Database storage is one of the primary failure point in the database environment. Hence, making the storage architecture consistent and at the same time giving it maximum redundancy must be embedded within the design itself. When I call redundancy, I don’t specifically say implementing anything specific to RAID or SAN or other mechanisms. Redundancy must be achieved given your hardware and budget currently in hand – if it even means making just multiple backup copies at the simplest level.

When we talk about storage, the one thing that gets missed out is the need to plan for your system database like TempDB. More often than not we see DBA’s using the default configuration without understanding the consequences. Typically, tempDB handles large number of operations like row-versioning, online index operation, generating worktables while sort and other query operation, temp table creation etc. Hence, damage to this critical database will bring our whole instance down. Hence understanding the storage strategies from a high-performance and high-fault tolerance angle is very critical. This article will try to address some of these concerns if not all.

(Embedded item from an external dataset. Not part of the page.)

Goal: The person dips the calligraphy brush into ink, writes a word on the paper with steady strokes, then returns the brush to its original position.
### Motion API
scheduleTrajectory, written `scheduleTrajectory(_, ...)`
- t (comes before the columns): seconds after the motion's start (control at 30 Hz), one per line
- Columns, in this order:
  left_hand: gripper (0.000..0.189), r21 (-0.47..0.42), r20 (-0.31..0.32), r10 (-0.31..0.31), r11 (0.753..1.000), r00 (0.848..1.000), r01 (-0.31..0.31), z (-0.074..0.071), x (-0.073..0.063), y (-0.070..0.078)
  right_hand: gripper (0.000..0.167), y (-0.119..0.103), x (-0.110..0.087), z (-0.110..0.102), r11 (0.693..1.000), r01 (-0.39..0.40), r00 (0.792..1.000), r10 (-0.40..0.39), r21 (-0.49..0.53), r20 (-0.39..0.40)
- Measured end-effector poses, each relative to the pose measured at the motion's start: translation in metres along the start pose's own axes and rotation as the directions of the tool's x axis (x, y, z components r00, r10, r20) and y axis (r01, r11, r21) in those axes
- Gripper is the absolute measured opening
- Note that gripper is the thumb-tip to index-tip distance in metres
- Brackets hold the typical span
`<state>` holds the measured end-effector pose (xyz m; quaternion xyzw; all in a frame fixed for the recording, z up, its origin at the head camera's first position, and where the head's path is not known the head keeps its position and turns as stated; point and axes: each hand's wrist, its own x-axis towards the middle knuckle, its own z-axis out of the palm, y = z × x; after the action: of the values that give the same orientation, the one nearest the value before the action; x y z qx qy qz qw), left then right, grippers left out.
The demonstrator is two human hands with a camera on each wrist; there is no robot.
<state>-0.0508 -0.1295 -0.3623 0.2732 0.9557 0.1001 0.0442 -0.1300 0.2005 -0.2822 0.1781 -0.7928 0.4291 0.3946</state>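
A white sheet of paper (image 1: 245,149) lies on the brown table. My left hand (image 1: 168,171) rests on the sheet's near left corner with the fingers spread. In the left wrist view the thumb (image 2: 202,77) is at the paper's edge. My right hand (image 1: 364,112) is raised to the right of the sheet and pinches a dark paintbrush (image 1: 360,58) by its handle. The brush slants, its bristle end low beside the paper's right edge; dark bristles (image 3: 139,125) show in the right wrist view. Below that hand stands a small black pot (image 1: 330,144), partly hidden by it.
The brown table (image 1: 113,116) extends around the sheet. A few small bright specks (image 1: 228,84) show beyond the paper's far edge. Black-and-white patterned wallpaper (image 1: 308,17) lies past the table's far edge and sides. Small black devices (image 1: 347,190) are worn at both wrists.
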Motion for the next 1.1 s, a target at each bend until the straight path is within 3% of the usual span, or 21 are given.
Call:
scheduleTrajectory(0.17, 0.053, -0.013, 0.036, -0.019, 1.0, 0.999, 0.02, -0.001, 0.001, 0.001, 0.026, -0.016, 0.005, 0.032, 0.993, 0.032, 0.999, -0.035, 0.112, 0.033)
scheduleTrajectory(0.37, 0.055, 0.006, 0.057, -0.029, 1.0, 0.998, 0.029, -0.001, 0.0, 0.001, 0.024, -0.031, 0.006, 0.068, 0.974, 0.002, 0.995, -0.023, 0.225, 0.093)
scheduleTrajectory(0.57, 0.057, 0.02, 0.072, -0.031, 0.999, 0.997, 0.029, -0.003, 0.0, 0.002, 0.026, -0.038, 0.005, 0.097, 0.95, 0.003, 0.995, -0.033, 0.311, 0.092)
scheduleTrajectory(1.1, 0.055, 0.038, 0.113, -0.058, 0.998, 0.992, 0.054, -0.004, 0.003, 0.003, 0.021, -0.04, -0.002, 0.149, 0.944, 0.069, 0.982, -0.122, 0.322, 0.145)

Storage requirement for Databases

To start with, in SSMS, we see a separate note as System Databases. Now there are databases created as part of adding additional database installation and configurations. The standard system databases include: master, model, msdb, tempdb and resource. Then we have the distribution (with replication), ReportServer, ReportServerTempDB (with RS installation) databases that get added based on the additional configuration we make to the system.

Although system databases are critical to the operation of SQL Server, they tend to be very small databases. Therefore, there is no need to determine their precise storage requirements. You SHOULD NOT configure the default database sizes and options – Change them based on your environment. Typically, larger enterprise environments have a set of standards for the location of system databases for all SQL Server installations. This set of standards provides a number of benefits, including the ability to run administrative scripts consistently across multiple installations.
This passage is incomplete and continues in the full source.